Running QVIO on a hires camera
-
Hi Modal team,
Has anyone tried to run QVIO on one of the MPA pipes produced by a hires camera (either IMX214 or 412 I suppose)? Wondering if that's feasible, or if the rolling shutter on those sensors makes feature tracking quite impossible under dynamic movements. Happy to try it out myself if the answer is "unsure"!
Thanks,
Rowan (Cleo Robotics) -
We have not tried this recently, but it should work. Here are some tips:
- Use IMX412 camera (M0161 or similar) because it has great image quality and the fastest readout speed of all of our cameras (IMX214 is not recommended for this, it is an old and "slow" camera sensor)
- faster readout = less rolling shutter skew
- use the latest camera drivers, which max out the camera operating speed in all modes : https://storage.googleapis.com/modalai_public/temp/imx412_test_bins/20250919/imx412_fpv_eis_20250919_drivers.zip
- The readout times are documented here for all modes : https://docs.modalai.com/camera-video/low-latency-video-streaming/#imx412-operating-modes
- for example
1996x1520(2x2 binned) mode has about 5.5ms readout time, which is pretty short - QVIO (mvVISLAM.h) has a parameter "readout time", which suggests that it supports rolling shutter. I have not tried it myself, but i heard that it does work.
mvVISLAM_Initialize(...float32_t readoutTime ..) @param readoutTime Frame readout time (seconds). n times row readout time. Set to 0 for global shutter camera. Frame readout time should be (close to) but smaller than the rolling shutter camera frame period.Here is where this param is currently set to 0 in
voxl-qvio-server: https://gitlab.com/voxl-public/voxl-sdk/services/voxl-qvio-server/-/blob/master/server/main.cpp?ref_type=heads#L371- in order to correctly use the readout time, you have to ensure that the camera pipeline indeed selects the correct camera mode (for which there is the corresponding readout time) : https://docs.modalai.com/camera-video/low-latency-video-streaming/#how-to-confirm-which-camera-resolution-was-selected-by-the-pipeline
- also, readout time is printed out by
voxl-camera-serverwhen you run it in-dmode (readout time in nanoseconds here):
- also, readout time is printed out by
VERBOSE: Received metadata for frame 86 from camera imx412 VERBOSE: Timestamp: 69237313613 VERBOSE: Gain: 1575 VERBOSE: Exposure: 22769384 VERBOSE: Readout Time: 16328284- keep the exposure low to avoid motion blur (IMX412 has quite a high analog gain, up to 22x and 16x digital gain). If you want to prioritize gain vs exposure, would need to tweak the auto exposure params in camera server (when you get to that point, i can help you)..

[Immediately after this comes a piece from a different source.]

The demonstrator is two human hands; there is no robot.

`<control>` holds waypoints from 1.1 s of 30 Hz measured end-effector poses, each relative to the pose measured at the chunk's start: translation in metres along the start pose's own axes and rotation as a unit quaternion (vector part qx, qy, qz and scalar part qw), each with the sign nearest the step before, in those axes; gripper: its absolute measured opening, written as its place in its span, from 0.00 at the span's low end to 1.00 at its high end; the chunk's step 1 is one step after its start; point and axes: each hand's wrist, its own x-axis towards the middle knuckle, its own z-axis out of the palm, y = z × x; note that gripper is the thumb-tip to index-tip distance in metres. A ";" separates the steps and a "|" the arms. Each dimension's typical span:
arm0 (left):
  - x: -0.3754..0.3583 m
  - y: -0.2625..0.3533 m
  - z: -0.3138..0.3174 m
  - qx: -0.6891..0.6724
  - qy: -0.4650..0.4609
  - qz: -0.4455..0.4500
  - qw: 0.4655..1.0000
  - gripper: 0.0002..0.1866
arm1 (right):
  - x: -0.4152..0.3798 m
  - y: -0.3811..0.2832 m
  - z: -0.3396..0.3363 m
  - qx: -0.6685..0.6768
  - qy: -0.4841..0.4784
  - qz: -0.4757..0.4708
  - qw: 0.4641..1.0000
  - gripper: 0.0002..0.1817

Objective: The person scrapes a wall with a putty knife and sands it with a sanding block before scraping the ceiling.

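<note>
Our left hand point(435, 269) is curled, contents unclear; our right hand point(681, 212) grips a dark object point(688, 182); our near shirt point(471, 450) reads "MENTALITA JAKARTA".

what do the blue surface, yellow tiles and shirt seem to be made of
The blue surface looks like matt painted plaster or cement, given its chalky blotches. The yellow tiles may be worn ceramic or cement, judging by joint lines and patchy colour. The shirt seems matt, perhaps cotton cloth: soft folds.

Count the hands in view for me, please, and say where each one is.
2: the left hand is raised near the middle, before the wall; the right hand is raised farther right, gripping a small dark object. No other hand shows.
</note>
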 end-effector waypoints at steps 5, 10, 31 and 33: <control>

- it would be interesting to compare performance against QVIO with AR0144 - that would probably require collecting images from AR0144 and IMX412 (side by side) + IMU data and running QVIO offline with each camera.
Good luck if you try it! let me know if you have any other questions. Please keep in mind that QVIO is based on a closed-source library from Qualcomm and our support of QVIO is limited.
Alex
- Use IMX412 camera (M0161 or similar) because it has great image quality and the fastest readout speed of all of our cameras (IMX214 is not recommended for this, it is an old and "slow" camera sensor)
-
@Alex-Kushleyev Glad to hear you are optimistic about this! And thank you, as always, for the tips to get us started. I will hopefully dive into experimenting with this in the next week or so. Do you have a suggestion for which of the hires camera pipes we should use?
-
@Rowan-Dempster , you should use a monochrome stream (
_grey), since QVIO needs a RAW8 image.If you are not using MISP on hires cameras, that is fine, you can start off using the output of the ISP.

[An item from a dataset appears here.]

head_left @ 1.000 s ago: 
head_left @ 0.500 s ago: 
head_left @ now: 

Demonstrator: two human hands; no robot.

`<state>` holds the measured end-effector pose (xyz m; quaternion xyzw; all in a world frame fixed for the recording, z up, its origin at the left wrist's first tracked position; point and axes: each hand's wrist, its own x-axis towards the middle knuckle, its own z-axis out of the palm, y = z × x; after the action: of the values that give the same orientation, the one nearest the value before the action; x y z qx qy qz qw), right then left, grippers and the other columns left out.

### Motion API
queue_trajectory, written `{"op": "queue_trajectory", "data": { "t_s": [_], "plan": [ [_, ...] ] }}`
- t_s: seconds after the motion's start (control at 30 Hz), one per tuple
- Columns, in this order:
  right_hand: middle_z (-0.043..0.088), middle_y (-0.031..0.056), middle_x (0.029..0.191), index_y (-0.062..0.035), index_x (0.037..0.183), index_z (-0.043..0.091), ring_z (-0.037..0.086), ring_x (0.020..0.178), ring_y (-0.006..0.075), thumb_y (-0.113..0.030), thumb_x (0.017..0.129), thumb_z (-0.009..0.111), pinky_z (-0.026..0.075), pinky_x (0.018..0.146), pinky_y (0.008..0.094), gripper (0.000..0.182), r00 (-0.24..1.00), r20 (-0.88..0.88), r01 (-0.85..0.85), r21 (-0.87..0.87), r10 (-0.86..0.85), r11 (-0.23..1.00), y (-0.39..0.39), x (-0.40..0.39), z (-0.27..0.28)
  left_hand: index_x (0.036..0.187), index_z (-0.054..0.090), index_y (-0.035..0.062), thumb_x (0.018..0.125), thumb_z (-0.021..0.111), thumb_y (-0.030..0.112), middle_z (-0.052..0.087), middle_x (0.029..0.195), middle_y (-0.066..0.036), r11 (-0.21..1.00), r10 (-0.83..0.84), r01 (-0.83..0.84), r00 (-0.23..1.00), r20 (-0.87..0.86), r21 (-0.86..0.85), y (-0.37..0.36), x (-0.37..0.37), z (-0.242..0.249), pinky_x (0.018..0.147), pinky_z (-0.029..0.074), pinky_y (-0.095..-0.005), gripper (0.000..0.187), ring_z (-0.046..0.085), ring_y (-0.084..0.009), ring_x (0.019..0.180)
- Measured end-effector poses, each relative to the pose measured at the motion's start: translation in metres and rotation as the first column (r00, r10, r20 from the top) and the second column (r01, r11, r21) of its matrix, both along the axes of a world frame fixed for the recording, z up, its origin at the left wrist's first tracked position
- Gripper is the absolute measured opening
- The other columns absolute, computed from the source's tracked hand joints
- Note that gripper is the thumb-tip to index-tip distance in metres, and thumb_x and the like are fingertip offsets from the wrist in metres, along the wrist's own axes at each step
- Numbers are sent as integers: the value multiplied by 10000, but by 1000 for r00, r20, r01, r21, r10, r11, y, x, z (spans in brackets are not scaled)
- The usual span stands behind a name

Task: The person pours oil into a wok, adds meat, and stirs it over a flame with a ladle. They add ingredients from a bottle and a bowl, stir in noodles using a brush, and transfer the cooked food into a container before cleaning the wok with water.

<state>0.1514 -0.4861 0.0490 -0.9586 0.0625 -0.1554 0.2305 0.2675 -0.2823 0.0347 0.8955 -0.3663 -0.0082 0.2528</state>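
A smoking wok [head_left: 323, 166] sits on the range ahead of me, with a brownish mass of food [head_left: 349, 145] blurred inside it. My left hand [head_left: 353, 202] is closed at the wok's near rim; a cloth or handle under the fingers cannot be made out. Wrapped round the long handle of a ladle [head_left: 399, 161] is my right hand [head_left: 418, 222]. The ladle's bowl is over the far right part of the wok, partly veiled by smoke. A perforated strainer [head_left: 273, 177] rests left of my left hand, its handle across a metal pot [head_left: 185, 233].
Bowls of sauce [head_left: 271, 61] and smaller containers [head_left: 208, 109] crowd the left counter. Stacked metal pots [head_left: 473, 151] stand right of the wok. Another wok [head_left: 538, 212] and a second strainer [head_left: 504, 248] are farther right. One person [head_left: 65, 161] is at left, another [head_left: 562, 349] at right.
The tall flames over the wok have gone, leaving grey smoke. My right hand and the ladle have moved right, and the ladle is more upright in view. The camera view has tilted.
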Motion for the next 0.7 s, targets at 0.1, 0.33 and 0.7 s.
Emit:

You should calibrate the camera using whatever resolution you decide to try. This is to avoid any confusion, since if you using ISP pipeline, the camera pipeline may select a higher resolution and downscale + crop. So whenever you are changing resolutions, it is always good to do a quick camera calibration to confirm the camera parameters.
When using MISP, we have more control over which camera mode is selected, because MISP gets the RAW data, not processed by the ISP, so we know the exact dimensions of the image sent from camera.
Alex
-
Hi @Alex-Kushleyev,
Resurrecting this old thread, we now have the IMX412 on a drone and we are now ready to give to VIO on the IMX412 our full attention and lots of testing effort. Where I'm at now is I have a prototype working and QVIO does run on the IMX412 camera and outputs estimates that seem reasonable, but I'm 100% sure it's not configured as good as it could be cause I made so many assumptions that I would like your input on:
Which camera data / pipe to use
Ideally, we would like the IMX412 VIO to perform close to (or of course better than!) aar0144tracking camera, in terms of the quality of the image for feature tracking, low CPU usage, low latency frames, etc etc etc. In this spirit, I've been looking into how to get the MISP normalized pipes coming from the IMX412 and also how to get the camera server producing ION data to get the same CPU usage gains we saw in https://forum.modalai.com/topic/4893/minimizing-voxl-camera-server-cpu-usage-in-sdk1-6.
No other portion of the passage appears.